▶ **Records supplied**:

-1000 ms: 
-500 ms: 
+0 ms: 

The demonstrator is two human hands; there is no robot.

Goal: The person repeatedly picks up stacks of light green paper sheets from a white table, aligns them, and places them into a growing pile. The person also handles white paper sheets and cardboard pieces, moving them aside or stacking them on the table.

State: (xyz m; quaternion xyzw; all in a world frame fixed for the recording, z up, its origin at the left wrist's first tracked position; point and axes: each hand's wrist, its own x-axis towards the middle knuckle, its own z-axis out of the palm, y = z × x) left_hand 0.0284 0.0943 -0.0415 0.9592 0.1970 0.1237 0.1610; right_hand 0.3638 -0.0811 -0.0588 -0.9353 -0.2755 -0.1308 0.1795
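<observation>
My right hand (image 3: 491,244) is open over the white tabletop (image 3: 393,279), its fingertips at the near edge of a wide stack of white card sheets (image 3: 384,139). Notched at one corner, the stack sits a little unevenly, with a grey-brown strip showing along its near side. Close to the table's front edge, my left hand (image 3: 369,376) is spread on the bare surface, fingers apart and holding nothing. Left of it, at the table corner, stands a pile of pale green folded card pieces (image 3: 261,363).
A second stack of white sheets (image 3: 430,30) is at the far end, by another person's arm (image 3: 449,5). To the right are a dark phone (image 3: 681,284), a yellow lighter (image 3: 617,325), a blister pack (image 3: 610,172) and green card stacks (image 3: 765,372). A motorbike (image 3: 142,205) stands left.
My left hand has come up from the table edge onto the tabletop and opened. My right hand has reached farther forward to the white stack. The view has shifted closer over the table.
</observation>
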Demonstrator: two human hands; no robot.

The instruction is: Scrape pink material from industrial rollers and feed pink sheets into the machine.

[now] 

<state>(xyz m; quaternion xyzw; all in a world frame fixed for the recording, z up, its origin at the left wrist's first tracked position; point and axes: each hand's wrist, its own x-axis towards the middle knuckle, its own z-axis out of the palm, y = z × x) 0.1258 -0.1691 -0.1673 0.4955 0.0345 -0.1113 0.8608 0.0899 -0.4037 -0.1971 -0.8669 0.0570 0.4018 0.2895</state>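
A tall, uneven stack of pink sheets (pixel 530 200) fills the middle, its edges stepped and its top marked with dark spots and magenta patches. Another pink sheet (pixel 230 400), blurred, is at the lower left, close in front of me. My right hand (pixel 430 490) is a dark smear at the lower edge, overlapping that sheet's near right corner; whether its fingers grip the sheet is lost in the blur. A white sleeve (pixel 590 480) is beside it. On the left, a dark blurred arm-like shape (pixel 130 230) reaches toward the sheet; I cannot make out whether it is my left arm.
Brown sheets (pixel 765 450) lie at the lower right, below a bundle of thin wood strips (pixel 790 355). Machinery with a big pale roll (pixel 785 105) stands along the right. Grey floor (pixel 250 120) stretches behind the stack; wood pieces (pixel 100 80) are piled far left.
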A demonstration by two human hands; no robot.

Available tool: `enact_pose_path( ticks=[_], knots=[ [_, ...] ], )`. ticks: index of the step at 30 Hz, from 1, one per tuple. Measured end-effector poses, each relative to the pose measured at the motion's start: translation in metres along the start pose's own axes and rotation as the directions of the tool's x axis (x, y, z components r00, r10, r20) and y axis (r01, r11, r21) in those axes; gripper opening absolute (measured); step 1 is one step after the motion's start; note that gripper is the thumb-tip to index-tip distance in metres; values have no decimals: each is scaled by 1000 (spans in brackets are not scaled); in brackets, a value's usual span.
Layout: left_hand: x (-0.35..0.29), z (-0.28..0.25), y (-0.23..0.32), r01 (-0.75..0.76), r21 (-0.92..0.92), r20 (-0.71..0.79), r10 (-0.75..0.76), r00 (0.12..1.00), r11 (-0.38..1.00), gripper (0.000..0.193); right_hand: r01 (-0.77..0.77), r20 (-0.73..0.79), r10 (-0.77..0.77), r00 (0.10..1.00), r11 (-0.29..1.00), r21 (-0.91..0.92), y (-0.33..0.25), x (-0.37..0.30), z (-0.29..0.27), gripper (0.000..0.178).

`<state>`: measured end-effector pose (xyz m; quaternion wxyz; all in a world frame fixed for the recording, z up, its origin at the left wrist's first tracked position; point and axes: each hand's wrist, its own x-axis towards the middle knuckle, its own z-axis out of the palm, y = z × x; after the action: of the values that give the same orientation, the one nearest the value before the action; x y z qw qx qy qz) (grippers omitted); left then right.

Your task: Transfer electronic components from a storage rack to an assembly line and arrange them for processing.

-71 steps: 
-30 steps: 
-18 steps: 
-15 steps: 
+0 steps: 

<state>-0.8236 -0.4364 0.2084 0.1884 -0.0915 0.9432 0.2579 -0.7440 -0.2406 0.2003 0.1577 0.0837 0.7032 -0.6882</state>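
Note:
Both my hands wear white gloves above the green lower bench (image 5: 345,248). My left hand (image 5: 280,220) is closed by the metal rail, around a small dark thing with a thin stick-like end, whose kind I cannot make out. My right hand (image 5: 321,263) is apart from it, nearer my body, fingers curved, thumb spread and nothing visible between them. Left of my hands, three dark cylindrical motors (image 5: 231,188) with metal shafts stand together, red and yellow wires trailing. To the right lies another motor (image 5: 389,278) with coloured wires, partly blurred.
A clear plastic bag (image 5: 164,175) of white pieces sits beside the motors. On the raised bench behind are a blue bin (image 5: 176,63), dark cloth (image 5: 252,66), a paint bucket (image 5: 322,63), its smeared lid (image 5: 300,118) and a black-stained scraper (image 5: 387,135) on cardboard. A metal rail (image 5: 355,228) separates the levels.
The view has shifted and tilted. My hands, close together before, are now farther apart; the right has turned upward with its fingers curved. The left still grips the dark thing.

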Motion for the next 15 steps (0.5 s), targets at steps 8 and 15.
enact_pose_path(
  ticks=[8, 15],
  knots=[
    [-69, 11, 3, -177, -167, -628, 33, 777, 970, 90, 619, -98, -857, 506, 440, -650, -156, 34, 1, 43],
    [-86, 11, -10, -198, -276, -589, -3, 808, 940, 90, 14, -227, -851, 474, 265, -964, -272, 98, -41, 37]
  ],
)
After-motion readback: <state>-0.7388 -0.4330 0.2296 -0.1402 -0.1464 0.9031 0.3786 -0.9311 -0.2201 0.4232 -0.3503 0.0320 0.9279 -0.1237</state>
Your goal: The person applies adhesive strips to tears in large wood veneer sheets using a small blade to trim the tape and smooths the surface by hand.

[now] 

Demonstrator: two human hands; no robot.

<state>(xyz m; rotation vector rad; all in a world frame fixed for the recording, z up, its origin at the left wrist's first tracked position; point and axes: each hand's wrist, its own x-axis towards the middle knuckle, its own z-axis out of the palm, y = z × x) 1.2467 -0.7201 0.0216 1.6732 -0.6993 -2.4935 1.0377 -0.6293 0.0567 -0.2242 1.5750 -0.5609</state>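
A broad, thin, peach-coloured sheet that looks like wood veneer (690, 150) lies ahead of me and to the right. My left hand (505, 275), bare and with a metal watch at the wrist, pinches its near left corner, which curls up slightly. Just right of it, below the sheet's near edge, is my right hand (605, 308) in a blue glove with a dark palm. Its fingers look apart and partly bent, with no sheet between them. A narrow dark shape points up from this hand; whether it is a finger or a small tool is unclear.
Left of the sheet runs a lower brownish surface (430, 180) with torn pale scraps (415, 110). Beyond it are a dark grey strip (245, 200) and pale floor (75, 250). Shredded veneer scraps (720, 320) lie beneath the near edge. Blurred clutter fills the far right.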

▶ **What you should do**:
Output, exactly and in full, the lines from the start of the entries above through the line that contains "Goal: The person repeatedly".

▶ **Solution**:
-1000 ms: 
-500 ms: 
+0 ms: 

The demonstrator is two human hands; there is no robot.

Goal: The person repeatedly picks up stacks of light green paper sheets from a white table, aligns them, and places them into a growing pile. The person also handles white paper sheets and cardboard pieces, moving them aside or stacking them on the table.

What precedes this is the full answer.